Goal of the exercise:
Until the line containing "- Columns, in" has been reproduced, keep reproducing each line of the material below exactly, starting with the first.

Data section:
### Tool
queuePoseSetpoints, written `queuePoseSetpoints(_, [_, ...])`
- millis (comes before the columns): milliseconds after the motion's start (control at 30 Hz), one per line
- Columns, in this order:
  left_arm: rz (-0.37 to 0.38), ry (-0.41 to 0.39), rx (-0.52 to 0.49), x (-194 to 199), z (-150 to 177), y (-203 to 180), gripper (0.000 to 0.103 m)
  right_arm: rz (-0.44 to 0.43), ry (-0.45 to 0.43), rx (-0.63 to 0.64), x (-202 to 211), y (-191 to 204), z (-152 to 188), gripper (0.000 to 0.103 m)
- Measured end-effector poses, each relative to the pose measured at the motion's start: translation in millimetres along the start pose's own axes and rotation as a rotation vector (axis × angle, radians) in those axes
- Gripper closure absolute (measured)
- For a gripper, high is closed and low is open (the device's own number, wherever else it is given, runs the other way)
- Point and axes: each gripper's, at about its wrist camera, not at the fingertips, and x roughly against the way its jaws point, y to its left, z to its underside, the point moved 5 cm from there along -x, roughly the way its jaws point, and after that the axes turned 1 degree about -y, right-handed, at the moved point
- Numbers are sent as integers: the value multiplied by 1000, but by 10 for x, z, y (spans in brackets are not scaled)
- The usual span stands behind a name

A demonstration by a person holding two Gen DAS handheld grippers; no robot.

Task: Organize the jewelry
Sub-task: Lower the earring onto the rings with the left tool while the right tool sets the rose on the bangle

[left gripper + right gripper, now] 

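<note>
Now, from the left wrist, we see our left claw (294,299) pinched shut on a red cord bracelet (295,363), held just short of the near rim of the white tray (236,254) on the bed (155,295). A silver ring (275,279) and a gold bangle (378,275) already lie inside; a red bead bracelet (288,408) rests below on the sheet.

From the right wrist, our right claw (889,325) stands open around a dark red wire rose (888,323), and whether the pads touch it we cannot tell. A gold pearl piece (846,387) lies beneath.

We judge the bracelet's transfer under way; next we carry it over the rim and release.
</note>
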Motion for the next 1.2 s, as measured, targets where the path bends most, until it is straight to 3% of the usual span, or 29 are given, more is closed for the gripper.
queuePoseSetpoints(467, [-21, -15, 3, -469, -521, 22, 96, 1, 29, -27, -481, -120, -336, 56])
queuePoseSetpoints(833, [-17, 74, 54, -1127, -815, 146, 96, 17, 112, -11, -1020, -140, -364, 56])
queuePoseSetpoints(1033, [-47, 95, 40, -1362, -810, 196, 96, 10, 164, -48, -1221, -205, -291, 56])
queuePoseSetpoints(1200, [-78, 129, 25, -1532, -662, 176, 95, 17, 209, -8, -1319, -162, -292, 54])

Task solution:
### Tool
queuePoseSetpoints, written `queuePoseSetpoints(_, [_, ...])`
- millis (comes before the columns): milliseconds after the motion's start (control at 30 Hz), one per line
- Columns, in this order:

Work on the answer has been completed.